• _THE DATA_:
[Start of Attachment]

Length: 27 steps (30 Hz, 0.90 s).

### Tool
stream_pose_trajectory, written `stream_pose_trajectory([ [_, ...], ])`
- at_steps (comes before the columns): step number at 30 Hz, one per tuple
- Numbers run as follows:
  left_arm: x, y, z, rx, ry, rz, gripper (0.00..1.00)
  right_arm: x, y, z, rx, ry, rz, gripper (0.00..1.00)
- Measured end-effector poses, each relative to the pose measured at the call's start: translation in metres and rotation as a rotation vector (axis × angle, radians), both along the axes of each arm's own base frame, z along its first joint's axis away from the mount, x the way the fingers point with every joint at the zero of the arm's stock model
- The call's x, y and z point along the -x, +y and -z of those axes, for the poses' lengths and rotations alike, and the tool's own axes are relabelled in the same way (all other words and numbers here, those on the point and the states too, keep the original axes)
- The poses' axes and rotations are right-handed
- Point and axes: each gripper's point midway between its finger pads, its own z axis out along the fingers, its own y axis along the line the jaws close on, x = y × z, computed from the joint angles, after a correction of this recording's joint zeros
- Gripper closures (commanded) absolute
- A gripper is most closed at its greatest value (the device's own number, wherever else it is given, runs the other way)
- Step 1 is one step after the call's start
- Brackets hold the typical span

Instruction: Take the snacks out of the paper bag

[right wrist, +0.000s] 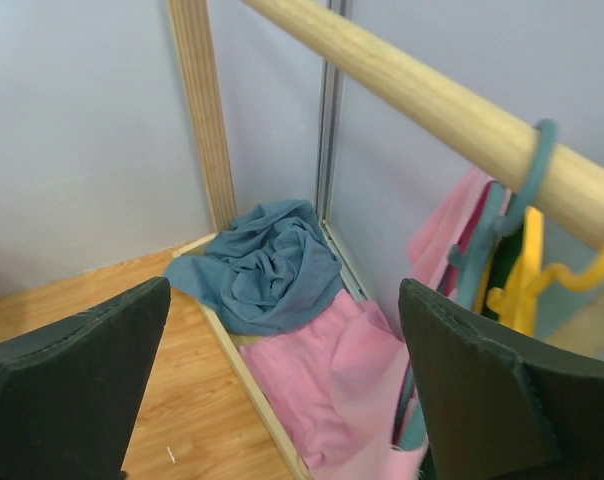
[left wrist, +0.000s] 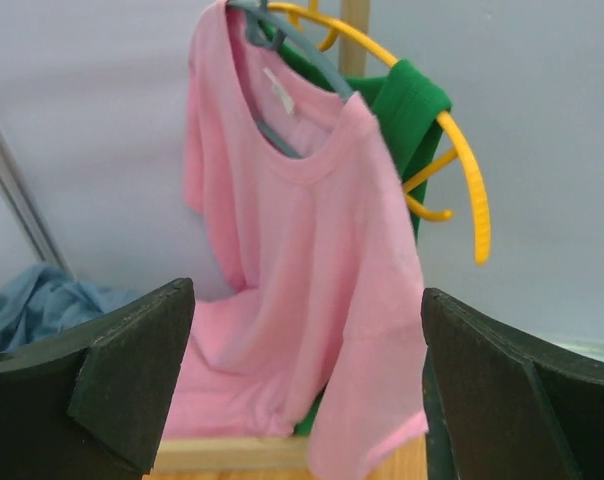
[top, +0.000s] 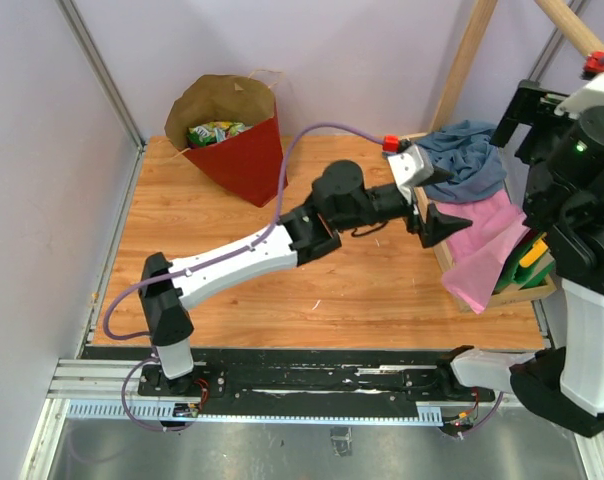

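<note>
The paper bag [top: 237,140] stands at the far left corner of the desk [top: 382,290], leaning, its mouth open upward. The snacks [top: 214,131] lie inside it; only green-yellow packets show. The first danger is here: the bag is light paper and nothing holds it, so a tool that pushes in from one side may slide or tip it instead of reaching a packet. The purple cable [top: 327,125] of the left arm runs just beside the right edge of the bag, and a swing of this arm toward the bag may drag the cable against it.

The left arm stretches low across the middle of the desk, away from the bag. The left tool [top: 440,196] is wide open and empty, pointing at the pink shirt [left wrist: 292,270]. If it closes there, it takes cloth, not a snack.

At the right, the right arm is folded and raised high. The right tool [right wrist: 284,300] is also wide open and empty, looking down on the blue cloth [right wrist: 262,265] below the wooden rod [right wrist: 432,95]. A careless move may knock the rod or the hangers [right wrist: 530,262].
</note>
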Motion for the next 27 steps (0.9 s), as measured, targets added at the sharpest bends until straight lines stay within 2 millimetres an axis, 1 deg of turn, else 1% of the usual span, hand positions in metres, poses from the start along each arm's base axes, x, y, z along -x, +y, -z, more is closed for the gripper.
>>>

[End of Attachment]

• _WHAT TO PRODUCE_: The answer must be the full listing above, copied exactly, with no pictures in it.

• _OUTPUT FOR THIS EXERCISE_:
Length: 27 steps (30 Hz, 0.90 s).

### Tool
stream_pose_trajectory, written `stream_pose_trajectory([ [_, ...], ])`
- at_steps (comes before the columns): step number at 30 Hz, one per tuple
- Numbers run as follows:
  left_arm: x, y, z, rx, ry, rz, gripper (0.00..1.00)
  right_arm: x, y, z, rx, ry, rz, gripper (0.00..1.00)
- Measured end-effector poses, each relative to the pose measured at the call's start: translation in metres and rotation as a rotation vector (axis × angle, radians), both along the axes of each arm's own base frame, z along its first joint's axis away from the mount, x the way the fingers point with every joint at the zero of the arm's stock model
- The call's x, y and z point along the -x, +y and -z of those axes, for the poses' lengths and rotations alike, and the tool's own axes are relabelled in the same way (all other words and numbers here, those on the point and the states too, keep the original axes)
- The poses' axes and rotations are right-handed
- Point and axes: each gripper's point midway between its finger pads, its own z axis out along the fingers, its own y axis along the line the jaws close on, x = y × z, computed from the joint angles, after a correction of this recording's joint zeros
- Gripper closures (commanded) absolute
- A gripper is most closed at its greatest value (the device's own number, wherever else it is given, runs the other way)
- Step 1 is one step after the call's start
- Brackets hold the typical span

Instruction: Take the snacks out of the paper bag

[right wrist, +0.000s] 
[left wrist, +0.000s] 
[top, +0.000s] 

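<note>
The paper bag [top: 237,140] stands at the far left corner of the desk [top: 382,290], leaning, its mouth open upward. The snacks [top: 214,131] lie inside it; only green-yellow packets show. The first danger is here: the bag is light paper and nothing holds it, so a tool that pushes in from one side may slide or tip it instead of reaching a packet. The purple cable [top: 327,125] of the left arm runs just beside the right edge of the bag, and a swing of this arm toward the bag may drag the cable against it.

The left arm stretches low across the middle of the desk, away from the bag. The left tool [top: 440,196] is wide open and empty, pointing at the pink shirt [left wrist: 292,270]. If it closes there, it takes cloth, not a snack.

At the right, the right arm is folded and raised high. The right tool [right wrist: 284,300] is also wide open and empty, looking down on the blue cloth [right wrist: 262,265] below the wooden rod [right wrist: 432,95]. A careless move may knock the rod or the hangers [right wrist: 530,262].
</note>
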Motion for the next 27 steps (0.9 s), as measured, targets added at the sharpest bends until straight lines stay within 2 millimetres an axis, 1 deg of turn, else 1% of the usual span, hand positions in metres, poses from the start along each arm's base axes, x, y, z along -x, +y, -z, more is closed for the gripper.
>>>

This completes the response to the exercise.